GIVEN MATERIAL
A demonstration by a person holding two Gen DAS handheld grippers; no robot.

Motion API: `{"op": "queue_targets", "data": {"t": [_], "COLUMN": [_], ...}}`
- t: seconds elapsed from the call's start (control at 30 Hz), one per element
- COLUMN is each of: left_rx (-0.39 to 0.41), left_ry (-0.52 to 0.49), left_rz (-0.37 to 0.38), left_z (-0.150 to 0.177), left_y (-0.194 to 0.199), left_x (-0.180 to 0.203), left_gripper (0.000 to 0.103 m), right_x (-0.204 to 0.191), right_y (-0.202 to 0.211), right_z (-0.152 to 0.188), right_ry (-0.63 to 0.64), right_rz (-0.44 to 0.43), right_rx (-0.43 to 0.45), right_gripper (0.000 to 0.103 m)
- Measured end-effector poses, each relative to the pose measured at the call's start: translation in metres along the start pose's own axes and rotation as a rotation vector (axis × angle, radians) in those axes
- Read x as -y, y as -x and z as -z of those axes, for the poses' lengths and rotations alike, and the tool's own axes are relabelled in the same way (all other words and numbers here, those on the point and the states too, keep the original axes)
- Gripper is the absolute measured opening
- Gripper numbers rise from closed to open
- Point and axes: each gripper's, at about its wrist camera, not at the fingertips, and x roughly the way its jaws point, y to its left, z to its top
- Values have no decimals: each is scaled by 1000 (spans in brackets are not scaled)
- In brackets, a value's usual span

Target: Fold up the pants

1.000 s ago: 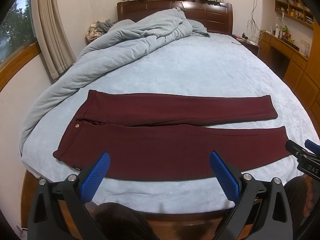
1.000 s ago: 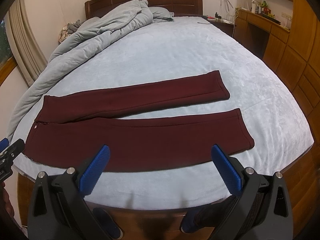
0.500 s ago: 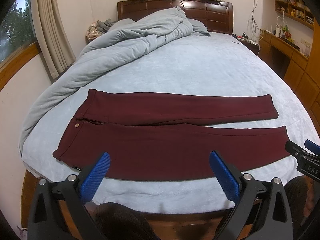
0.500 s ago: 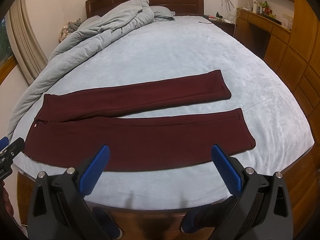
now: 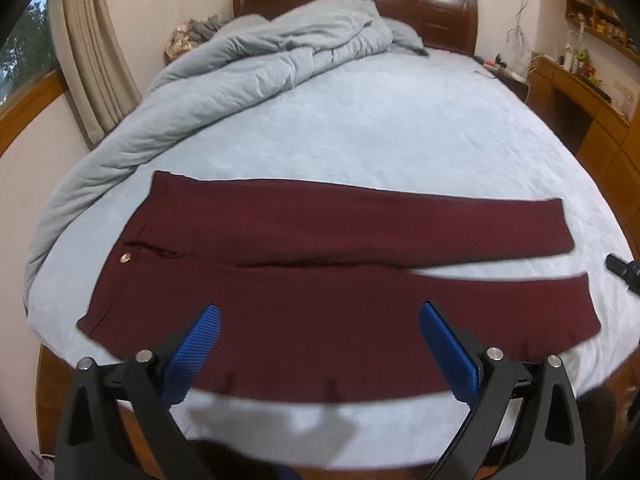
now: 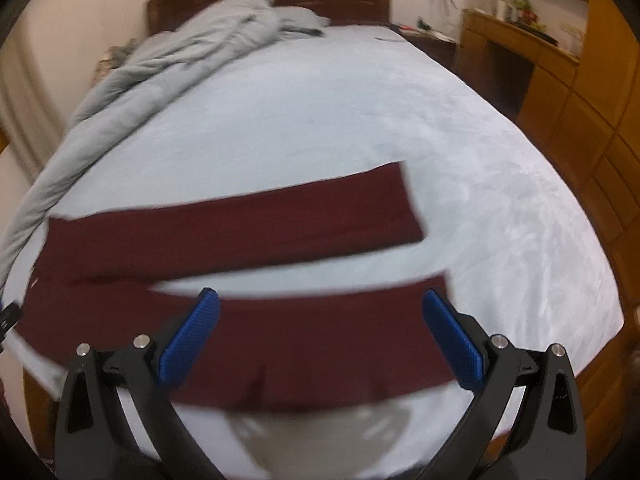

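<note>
Dark red pants (image 5: 304, 264) lie flat across the near part of the bed, waistband to the left with a small metal button (image 5: 125, 258), the two legs running right and split apart at the cuffs. My left gripper (image 5: 320, 340) hovers open above the near leg close to the waist end. In the right wrist view the pants (image 6: 240, 232) appear blurred, and my right gripper (image 6: 320, 328) stands open over the near leg toward its cuff end. Neither gripper holds anything.
The bed (image 5: 380, 128) has a pale blue sheet. A rumpled grey-blue duvet (image 5: 240, 64) is piled along the far left up to the dark wooden headboard (image 5: 432, 4). Wooden desk and cabinets (image 6: 560, 80) stand on the right. Curtains (image 5: 96, 48) hang at left.
Both grippers have moved forward and down toward the bed, so the pants look larger and sit under the fingers. The pants themselves lie as before.
</note>
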Motion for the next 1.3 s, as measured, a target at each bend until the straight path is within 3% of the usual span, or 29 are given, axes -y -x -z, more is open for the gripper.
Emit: {"op": "queue_targets", "data": {"t": [0.13, 0.3, 0.53, 0.67, 0.73, 0.77, 0.8, 0.83, 1.03, 1.17, 1.3], "left_rx": [-54, -141, -148, -259, -269, -271, -270, -273, -304, -343, -391], "left_ry": [32, 9, -140, -216, -233, -242, -256, -267, -397, -483, -578], "left_rz": [91, 233, 399, 384, 401, 403, 404, 417, 530, 639, 698], "left_z": [-42, -83, -118, -109, -117, -122, -124, -128, -138, -141, -142], "left_y": [-52, -123, -162, -205, -213, -215, -222, -225, -247, -259, -268], "left_x": [17, 53, 110, 117, 121, 123, 129, 132, 156, 170, 188], "left_gripper": [99, 99, 99, 99, 99, 99, 99, 99, 99, 99, 99], "right_x": [56, 97, 109, 108, 105, 102, 100, 100, 111, 110, 118], "right_y": [-73, -159, -239, -241, -243, -244, -242, -237, -180, -142, -109], "right_z": [-61, -108, -119, -117, -115, -113, -112, -111, -118, -119, -118], "right_ry": [-52, -42, 43, 70, 110, 130, 161, 177, 213, 293, 325], "right_rz": [-26, -92, -181, -301, -337, -317, -315, -347, -522, -553, -594], "right_rx": [-66, -162, -265, -241, -259, -270, -269, -263, -158, -101, -49], "right_gripper": [100, 100, 100, 94, 51, 44, 31, 23, 21, 21, 21]}}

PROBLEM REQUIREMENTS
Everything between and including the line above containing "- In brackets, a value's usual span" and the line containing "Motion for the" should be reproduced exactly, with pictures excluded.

ANSWER TO THIS TASK
- In brackets, a value's usual span

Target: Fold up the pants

1.000 s ago: 
1.000 s ago: 
0.500 s ago: 
0.500 s ago: 
now: 
now: 

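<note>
Dark red pants (image 5: 304, 264) lie flat across the near part of the bed, waistband to the left with a small metal button (image 5: 125, 258), the two legs running right and split apart at the cuffs. My left gripper (image 5: 320, 340) hovers open above the near leg close to the waist end. In the right wrist view the pants (image 6: 240, 232) appear blurred, and my right gripper (image 6: 320, 328) stands open over the near leg toward its cuff end. Neither gripper holds anything.
The bed (image 5: 380, 128) has a pale blue sheet. A rumpled grey-blue duvet (image 5: 240, 64) is piled along the far left up to the dark wooden headboard (image 5: 432, 4). Wooden desk and cabinets (image 6: 560, 80) stand on the right. Curtains (image 5: 96, 48) hang at left.
Both grippers have moved forward and down toward the bed, so the pants look larger and sit under the fingers. The pants themselves lie as before.
</note>
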Motion for the next 1.3 s, as measured, a target at each bend until the straight path is within 3% of the usual span, or 29 are given, axes -y -x -z, more is open for the gripper.

The answer requires nothing more.